TASK DIRECTIONS: Below are some records. Return exactly the lines from the one containing "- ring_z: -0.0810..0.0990" through the one containing "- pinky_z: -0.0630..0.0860", both included, and only those.

Records from a collection
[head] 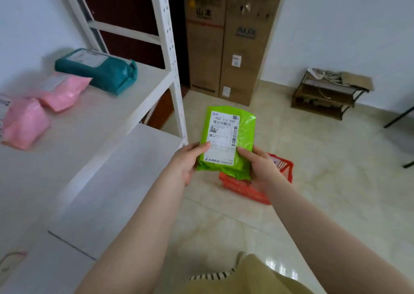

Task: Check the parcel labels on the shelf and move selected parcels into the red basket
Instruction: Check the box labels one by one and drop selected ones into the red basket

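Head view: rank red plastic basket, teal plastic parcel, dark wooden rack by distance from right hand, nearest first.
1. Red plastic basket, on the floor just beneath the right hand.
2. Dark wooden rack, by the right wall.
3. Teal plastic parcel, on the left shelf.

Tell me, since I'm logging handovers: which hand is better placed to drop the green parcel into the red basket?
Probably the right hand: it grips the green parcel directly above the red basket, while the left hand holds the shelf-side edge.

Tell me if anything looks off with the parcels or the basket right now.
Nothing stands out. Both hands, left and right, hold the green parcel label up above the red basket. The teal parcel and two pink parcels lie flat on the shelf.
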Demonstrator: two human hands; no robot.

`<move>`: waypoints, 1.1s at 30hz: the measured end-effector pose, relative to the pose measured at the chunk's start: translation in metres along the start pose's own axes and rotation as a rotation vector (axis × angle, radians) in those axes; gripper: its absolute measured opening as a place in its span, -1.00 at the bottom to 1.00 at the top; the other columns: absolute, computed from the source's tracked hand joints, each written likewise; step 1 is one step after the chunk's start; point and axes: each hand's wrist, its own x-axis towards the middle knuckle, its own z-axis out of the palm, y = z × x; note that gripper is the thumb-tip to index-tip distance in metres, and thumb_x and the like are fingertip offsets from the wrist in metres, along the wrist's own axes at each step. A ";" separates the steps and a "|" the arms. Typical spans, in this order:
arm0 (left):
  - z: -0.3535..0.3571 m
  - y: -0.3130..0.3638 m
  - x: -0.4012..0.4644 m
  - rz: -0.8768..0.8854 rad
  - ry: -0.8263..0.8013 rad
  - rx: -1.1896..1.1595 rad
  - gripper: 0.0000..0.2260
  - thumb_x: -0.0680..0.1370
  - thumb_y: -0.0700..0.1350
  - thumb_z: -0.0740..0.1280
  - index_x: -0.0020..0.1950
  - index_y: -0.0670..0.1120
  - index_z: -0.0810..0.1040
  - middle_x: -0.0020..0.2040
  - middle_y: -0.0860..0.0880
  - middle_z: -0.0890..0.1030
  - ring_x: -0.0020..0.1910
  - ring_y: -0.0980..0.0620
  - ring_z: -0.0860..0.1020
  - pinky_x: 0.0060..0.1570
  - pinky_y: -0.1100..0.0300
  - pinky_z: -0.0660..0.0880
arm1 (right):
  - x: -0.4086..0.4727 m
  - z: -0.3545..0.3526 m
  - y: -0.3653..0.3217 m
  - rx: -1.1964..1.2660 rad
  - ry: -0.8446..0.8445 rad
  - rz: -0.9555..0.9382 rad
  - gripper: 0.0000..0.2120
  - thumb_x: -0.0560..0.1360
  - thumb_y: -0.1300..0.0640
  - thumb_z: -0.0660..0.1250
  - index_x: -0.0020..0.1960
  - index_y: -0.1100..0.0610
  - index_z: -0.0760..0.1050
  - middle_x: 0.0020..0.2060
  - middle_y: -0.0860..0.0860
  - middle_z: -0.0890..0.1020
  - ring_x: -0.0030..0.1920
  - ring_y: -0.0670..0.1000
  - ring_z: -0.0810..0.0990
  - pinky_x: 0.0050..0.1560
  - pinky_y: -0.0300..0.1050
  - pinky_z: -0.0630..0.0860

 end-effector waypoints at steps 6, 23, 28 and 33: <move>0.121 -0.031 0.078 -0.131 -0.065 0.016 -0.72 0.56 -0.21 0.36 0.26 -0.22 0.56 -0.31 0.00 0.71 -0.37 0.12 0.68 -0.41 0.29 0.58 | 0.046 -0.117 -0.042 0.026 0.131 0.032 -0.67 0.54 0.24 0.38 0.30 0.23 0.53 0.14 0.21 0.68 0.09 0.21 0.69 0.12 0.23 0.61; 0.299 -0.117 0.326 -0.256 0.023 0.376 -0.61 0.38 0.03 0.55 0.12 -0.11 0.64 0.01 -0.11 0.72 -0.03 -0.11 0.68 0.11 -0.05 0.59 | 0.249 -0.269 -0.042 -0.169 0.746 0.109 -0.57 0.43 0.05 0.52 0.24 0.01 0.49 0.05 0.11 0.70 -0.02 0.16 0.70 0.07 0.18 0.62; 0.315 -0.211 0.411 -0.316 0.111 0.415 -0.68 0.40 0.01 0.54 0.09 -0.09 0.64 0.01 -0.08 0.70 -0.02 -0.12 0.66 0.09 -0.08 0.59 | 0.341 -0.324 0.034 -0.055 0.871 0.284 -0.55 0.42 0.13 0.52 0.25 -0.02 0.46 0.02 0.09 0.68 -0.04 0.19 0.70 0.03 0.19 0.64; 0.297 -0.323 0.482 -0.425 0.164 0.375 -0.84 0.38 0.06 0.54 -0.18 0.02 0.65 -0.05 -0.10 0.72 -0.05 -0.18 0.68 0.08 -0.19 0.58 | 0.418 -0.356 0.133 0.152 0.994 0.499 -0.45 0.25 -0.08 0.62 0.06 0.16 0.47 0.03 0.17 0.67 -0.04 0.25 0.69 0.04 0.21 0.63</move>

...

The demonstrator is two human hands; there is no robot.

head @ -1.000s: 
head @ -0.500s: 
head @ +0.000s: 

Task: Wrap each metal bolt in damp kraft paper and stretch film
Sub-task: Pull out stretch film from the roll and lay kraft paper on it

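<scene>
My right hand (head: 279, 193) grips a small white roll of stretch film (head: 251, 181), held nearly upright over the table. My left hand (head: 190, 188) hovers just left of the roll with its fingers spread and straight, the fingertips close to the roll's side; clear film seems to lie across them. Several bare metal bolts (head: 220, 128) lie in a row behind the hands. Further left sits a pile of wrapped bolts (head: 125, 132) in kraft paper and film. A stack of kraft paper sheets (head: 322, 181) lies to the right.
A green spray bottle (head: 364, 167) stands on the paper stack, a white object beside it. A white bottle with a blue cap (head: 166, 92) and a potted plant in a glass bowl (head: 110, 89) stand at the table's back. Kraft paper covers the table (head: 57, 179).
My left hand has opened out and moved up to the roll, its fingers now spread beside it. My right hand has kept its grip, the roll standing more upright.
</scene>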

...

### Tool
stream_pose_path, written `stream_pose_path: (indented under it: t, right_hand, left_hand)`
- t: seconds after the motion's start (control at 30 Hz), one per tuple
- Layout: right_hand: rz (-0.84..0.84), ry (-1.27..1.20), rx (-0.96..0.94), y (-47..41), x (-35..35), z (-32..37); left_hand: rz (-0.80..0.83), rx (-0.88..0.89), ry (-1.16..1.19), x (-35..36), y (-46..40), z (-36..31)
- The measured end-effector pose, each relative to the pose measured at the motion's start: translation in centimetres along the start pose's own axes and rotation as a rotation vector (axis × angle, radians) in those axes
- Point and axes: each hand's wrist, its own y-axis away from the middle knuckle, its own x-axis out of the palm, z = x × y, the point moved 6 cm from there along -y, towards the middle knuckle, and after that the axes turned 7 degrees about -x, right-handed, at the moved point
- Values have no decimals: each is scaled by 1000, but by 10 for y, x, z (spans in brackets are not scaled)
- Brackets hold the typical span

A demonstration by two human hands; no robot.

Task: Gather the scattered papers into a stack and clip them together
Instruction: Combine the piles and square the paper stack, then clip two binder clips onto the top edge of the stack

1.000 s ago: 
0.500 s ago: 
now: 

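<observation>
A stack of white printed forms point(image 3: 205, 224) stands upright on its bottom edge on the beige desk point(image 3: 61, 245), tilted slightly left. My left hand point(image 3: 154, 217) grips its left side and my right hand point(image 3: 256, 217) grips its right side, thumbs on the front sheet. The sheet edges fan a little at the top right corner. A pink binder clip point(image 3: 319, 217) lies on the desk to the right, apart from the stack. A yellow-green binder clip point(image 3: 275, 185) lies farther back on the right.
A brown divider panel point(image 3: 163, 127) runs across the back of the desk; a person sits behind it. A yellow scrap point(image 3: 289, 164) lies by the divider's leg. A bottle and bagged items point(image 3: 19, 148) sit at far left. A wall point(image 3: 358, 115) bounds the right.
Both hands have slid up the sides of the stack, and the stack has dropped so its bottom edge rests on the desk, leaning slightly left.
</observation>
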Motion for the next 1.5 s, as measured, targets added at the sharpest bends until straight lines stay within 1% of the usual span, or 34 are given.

RESPONSE TO THIS TASK:
  - ring_z: -0.0810..0.0990
  - pinky_x: 0.0050..0.1560
  - pinky_y: -0.0300..0.1050
  - pinky_z: -0.0630..0.0860

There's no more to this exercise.